TASK REQUIREMENTS:
For this exercise, restate word for word only the lines from the first line of the data to the line containing "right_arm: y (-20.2".
== Segment start ==
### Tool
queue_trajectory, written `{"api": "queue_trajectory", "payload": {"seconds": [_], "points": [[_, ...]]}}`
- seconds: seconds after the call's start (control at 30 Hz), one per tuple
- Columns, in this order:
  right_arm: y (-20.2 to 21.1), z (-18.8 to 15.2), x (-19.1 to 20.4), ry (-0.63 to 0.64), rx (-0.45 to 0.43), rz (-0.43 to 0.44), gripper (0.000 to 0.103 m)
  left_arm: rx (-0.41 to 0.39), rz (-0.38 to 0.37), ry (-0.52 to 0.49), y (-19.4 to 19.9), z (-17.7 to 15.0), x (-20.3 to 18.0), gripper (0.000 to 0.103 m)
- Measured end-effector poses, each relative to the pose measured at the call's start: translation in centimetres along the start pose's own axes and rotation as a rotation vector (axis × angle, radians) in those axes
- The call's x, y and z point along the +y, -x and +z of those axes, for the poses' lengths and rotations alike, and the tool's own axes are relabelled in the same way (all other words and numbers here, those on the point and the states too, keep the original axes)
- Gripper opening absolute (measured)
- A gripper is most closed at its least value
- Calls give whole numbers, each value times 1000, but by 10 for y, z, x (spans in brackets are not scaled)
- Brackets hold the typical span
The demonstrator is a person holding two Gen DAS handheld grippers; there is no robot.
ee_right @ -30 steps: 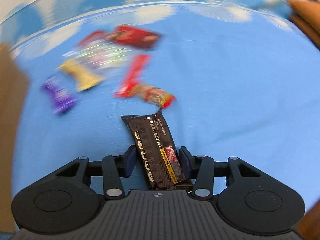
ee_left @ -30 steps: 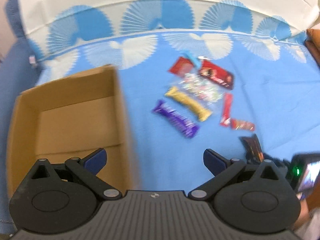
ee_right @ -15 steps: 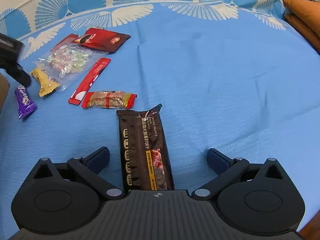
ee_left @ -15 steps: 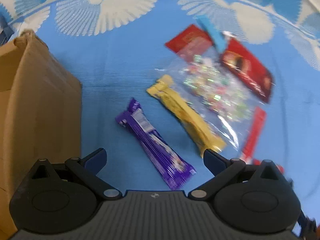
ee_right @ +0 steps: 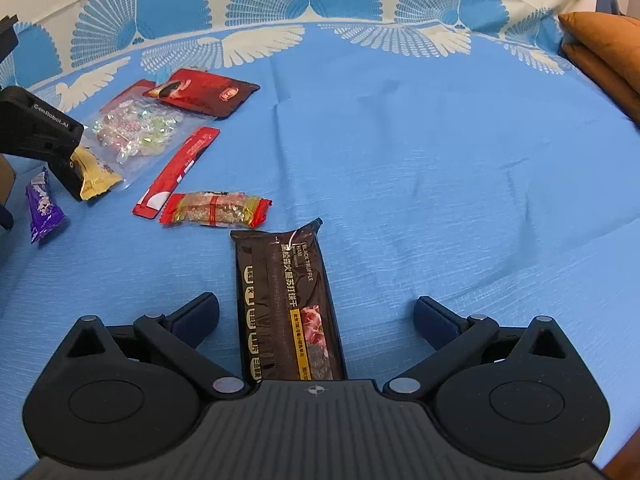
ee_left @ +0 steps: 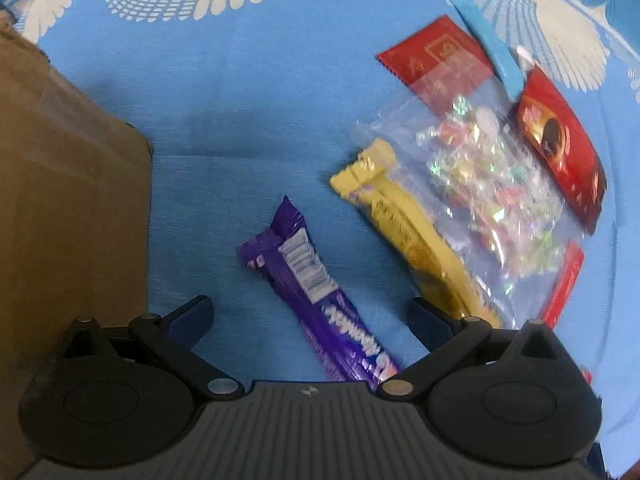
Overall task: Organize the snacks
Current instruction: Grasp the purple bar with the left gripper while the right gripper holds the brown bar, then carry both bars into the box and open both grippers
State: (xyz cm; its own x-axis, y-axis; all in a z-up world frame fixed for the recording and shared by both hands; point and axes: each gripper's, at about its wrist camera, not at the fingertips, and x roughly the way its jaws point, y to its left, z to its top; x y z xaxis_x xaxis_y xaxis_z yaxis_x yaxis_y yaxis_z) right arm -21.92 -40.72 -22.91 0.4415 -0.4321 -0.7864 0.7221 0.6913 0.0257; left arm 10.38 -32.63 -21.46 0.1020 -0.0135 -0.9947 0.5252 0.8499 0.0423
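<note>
Blue cloth with a white-and-blue fan border covers the whole surface, and the snacks lie scattered on it. Left gripper points down over a purple chocolate bar, its jaws wide apart with the bar lying between them, untouched by either pad. Just right of that bar lies a yellow wrapped bar, partly under a clear bag of wrapped candies; a red sachet, a light blue stick and a dark red packet ring the bag's far side. A cardboard box stands at the left edge of this view, near the purple bar. Right gripper also stands spread wide, its jaws having just been opening; a dark brown cracker pack lies flat on the cloth between them, clear of both pads. Beyond that pack lie a red-and-gold wrapped snack and a slim red stick packet. An orange cushion sits at the far right.
</note>
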Motion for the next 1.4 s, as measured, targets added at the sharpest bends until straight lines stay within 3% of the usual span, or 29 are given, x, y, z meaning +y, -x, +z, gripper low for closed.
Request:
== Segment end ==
TASK RESULT:
### Tool
queue_trajectory, written `{"api": "queue_trajectory", "payload": {"seconds": [_], "points": [[_, ...]]}}`
- seconds: seconds after the call's start (control at 30 Hz), one per tuple
- Columns, in this order:
  right_arm: y (-20.2 to 21.1), z (-18.8 to 15.2), x (-19.1 to 20.4), ry (-0.63 to 0.64), rx (-0.45 to 0.43), rz (-0.43 to 0.44), gripper (0.000 to 0.103 m)

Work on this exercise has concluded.